At this level, burnout has become a clinical condition. You need professional support — therapy, possibly medical leave, definitely systemic change.

  • See a doctor or licensed mental health professional as your first action — not your manager, not a self-help book
  • Explore medical leave — FMLA in the US, occupational health leave elsewhere. You may be entitled to protected time off
  • If you're having thoughts of self-harm, call or text 988 (US) or go to your nearest emergency room
  • Tell someone close to you — not at work — what you're going through. You don't have to carry this alone.
  • When you do return to work, return with boundaries — not as the person who burned out, but with a new relationship to the work
  • If the company/team can't accommodate your recovery, it's okay to leave. Your health is not negotiable.

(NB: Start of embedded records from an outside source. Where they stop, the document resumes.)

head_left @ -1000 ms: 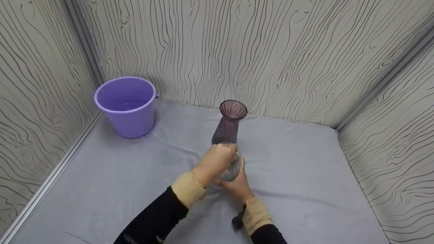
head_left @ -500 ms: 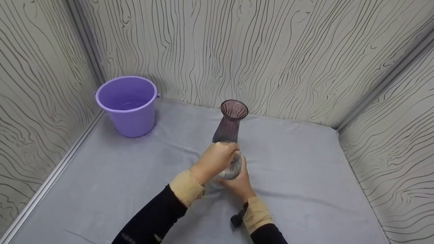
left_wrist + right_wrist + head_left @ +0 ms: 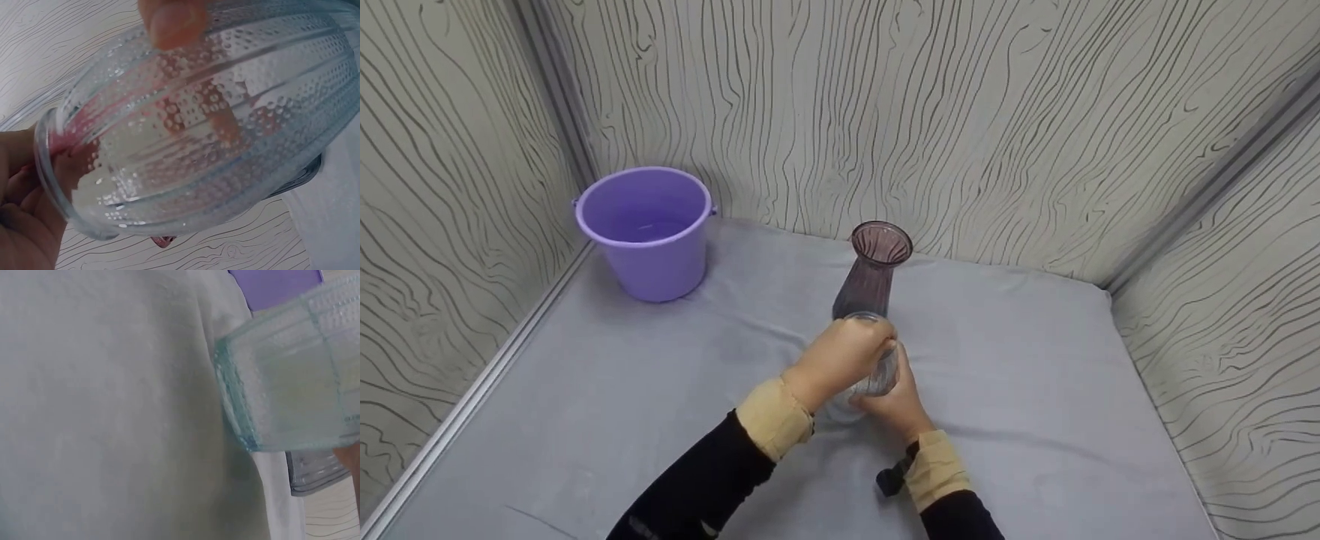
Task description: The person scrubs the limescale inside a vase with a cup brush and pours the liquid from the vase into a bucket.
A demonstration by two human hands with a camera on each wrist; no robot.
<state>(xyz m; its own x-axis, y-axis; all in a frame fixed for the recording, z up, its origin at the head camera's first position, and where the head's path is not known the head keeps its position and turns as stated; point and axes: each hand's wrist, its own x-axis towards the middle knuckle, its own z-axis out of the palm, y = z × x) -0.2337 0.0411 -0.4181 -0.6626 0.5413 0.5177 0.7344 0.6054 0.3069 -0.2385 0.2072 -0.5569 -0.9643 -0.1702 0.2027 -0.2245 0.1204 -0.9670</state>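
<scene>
A clear glass vase (image 3: 225,169) with ribs and dimpled texture is between both hands. My left hand (image 3: 844,356) has its fingers curled at the vase's mouth, close to the rim (image 3: 48,163). A pinkish-red streak shows through the glass there; I cannot tell what it is. Around the vase's body, my right hand (image 3: 898,401) grips with its thumb (image 3: 174,25) along one side. The vase's thick base (image 3: 233,399) appears over the grey cloth in the right wrist view. Just behind stands a purple glass vase (image 3: 866,285) with a flared rim, its lower part hidden.
A purple bucket (image 3: 660,262) stands at the back left corner. Grey cloth (image 3: 1012,375) covers the table, with patterned walls (image 3: 810,112) on the left, back and right. A small black camera (image 3: 890,480) sits at my right wrist.
Both hands stay on the clear vase, with only slight shifts at its mouth. The whole head view has drifted a little, so the bucket and purple vase appear slightly farther right.
</scene>
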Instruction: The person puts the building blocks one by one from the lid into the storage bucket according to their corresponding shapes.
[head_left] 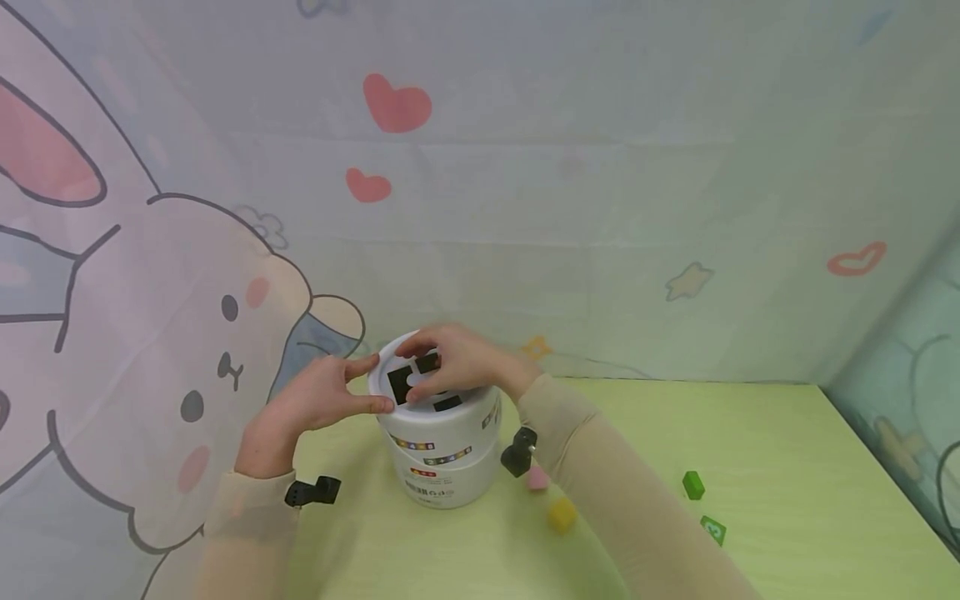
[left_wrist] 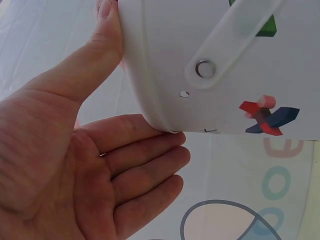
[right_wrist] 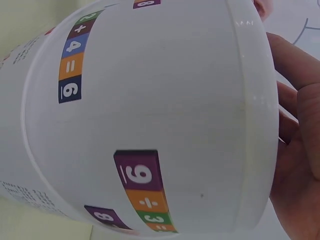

Manager's Guide: Having the Conversation

If someone's manager — or if someone on your team has shared this checklist with you — here's how to respond without making it worse.

1

Don't Normalize It Away

Don't say "we're all a bit burned out" or "it's been a hard quarter." That erases the person's experience. Instead: "Thank you for telling me. I hear you, and I take this seriously."

2

Don't Try to Fix It

Managers often try to solve the problem immediately. Resist. First, listen. The goal of the first conversation is to understand, not to have answers.

3

Name What You Can Control

After listening: "Here's what I can do something about: [specific things]. Here's what I can't control but can advocate for: [other things]. What would be most helpful for you right now?"

4

Follow Up — Specifically

Don't ask "how are you feeling?" a week later. Ask "did you get a chance to talk to your doctor?" or "has the workload conversation with [person] happened yet?" Specificity shows you were listening.